Electronic Proceedings of the
ACM Workshop on Effective Abstractions in Multimedia
November 4, 1995
San Francisco, California

Addressing the Contents of Video in a Digital Library

Michael G. Christel
: Software Engineering Institute; Carnegie Mellon University; Pittsburgh, PA 15213-3890; 412-268-7799; mac@sei.cmu.edu; http://www.cs.cmu.edu/afs/andrew/usr/mc6u/www/

ACM Copyright Notice

Abstract

A digital video library must be efficient at giving users precisely the material they need, due to the unique characteristics of video as compared to text. To make the retrieval of bits faster, and to enable faster viewing or information assimilation, the digital video library will need to support partitioning video into small-sized clips and alternate representations of the video.

For a general purpose digital video library, precision may have to be sacrificed in order to ensure that the material the user is interested in will be recalled in the result set to a query. The result set may then become quite large, so the user may need to filter the set and decide what is important. This can be accomplished by collapsing the playback rate of video objects in the result set as well as adjusting the size of the objects in the result set. The Informedia Digital Video Library Project at Carnegie Mellon University deals with these issues and is introduced here with pointers to additional information.

Introduction
Beyond Keywords I: Reducing Size
- Video paragraphing
- Alternate representations for video clips
Beyond Keywords II: Improving Precision and Recall
The Informedia Digital Video Library Approach
Acknowledgements
Bibliography

Introduction

A library cannot be very effective if it is merely a collection of information without some understanding of what is contained in that collection. Without that understanding it could take hundreds of hours of viewing to determine if an item of interest is in a 1000 hour video library. Obviously, such a library would not be used very often.
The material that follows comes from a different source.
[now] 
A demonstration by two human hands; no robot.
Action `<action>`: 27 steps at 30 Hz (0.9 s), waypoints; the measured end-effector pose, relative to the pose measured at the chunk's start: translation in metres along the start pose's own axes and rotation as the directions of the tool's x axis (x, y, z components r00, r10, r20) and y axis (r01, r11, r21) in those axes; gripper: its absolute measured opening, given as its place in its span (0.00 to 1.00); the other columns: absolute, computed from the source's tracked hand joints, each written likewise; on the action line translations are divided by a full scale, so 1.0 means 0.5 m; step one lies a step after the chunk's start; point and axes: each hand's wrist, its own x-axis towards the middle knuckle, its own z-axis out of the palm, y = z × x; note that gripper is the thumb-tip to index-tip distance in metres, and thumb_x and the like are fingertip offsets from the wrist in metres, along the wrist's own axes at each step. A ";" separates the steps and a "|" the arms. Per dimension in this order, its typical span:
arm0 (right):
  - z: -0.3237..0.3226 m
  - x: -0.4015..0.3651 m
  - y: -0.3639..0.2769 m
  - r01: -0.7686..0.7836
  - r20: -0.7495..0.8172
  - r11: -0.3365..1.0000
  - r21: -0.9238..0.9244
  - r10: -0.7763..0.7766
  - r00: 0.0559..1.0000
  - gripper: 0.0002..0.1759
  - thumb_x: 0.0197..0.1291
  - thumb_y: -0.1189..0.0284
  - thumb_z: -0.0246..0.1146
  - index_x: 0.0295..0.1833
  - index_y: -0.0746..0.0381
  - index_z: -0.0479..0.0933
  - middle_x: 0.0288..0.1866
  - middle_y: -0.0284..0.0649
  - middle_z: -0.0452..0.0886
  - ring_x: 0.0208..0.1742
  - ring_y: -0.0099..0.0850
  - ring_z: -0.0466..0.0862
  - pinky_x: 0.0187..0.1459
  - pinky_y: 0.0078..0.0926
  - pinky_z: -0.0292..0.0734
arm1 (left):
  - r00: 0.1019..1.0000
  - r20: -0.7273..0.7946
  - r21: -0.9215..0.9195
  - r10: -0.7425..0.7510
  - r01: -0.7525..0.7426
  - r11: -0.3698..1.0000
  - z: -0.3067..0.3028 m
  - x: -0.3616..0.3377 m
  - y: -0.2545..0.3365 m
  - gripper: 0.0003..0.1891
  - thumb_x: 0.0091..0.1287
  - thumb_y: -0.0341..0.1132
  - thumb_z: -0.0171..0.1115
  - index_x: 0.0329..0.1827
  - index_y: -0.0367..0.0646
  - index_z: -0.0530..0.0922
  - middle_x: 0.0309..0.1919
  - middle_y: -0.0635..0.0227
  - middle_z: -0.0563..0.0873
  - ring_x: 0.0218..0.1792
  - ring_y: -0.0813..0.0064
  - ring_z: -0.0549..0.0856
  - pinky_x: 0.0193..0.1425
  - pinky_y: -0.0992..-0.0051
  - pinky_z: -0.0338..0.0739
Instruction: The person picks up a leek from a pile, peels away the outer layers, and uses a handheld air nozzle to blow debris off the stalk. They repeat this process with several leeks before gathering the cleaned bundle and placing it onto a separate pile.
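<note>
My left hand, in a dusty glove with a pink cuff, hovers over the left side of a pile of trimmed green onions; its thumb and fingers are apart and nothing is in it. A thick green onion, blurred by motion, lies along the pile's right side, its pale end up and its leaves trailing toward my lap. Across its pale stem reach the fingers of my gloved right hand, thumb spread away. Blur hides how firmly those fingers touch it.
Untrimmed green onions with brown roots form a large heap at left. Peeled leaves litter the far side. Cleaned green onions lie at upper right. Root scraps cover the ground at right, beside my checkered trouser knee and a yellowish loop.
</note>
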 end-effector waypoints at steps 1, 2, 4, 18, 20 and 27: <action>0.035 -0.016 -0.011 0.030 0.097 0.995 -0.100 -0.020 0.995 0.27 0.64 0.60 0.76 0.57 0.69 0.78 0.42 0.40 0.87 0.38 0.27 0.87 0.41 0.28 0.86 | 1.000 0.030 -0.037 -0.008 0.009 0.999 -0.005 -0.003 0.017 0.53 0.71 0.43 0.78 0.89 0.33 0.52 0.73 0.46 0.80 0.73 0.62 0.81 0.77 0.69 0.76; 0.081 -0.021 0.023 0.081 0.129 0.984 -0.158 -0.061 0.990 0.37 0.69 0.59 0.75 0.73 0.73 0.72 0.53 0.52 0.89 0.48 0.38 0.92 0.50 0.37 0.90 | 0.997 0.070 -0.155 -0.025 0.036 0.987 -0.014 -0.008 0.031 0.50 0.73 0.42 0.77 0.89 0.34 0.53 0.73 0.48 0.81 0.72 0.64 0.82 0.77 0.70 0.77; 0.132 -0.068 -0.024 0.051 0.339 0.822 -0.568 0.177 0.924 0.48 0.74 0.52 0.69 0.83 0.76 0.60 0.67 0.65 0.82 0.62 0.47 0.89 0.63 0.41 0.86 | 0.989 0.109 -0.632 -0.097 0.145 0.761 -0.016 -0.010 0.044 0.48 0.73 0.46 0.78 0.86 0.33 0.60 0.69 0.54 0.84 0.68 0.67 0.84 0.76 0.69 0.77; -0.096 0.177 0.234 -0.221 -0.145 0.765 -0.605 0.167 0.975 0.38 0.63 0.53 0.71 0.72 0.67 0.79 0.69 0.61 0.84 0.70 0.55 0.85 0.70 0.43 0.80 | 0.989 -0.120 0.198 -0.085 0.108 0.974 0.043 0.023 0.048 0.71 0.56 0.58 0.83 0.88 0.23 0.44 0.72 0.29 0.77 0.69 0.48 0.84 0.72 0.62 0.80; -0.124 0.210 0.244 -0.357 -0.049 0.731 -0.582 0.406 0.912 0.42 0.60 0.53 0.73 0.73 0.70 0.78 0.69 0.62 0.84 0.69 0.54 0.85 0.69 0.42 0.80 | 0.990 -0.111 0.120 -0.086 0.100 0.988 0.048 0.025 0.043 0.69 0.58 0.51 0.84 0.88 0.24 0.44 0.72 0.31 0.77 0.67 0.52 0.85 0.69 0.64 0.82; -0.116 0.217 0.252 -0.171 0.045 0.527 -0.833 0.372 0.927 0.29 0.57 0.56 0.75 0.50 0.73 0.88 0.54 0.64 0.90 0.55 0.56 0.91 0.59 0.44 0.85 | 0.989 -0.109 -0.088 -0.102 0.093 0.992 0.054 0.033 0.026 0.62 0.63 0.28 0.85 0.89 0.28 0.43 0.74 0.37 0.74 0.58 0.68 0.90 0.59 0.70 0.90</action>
Marchionini and Maurer reflect on information accessible via the Internet [Marchionini95, p. 72]:

: It has often been said that the Internet is starting to provide the largest library humankind has ever had. As true as this may be, the Internet is also the messiest library that ever has existed.

Information is found best on the Internet when the providers augment the information with rich keywords and descriptors, provide links to related information, and allow the contents of their pages to be searched and indexed. There is a long history of sophisticated parsing and indexing for text processing in various structured forms, from ASCII to PostScript to SGML and HTML. However, how does one represent video content to support content-based retrieval and manipulation?

An hour-long motion video segment clearly contains some information suitable for indexing, so that a user can find an item of interest within it. The problem is not the lack of information in video, but rather the inaccessibility of that information to our primarily text-based information retrieval mechanisms today. In fact, the video likely contains an overabundance of information, conveyed in both the video signal (camera motion, scene changes, colors) and the audio signal (noises, silence, dialogue). A common practice today is to log or tag the video with keywords and other forms of structured text to identify its contents. Such text descriptors have the following limitations:

Manual processes are tedious and time consuming.
Manual processes are seriously incomplete. Even if full transcripts of the audio track are entered, other information about the video will almost surely be left out, such as the identity of persons and objects in each scene.
Transcripts are inaccurate, with mistypings and incorrect classifications often introduced.
Text descriptors are biased by whatever predetermined structures are used to classify the video contents.
Cinematic information is complex and difficult to describe, especially for non-experts.
Text descriptors are biased by the ambiguity of natural language.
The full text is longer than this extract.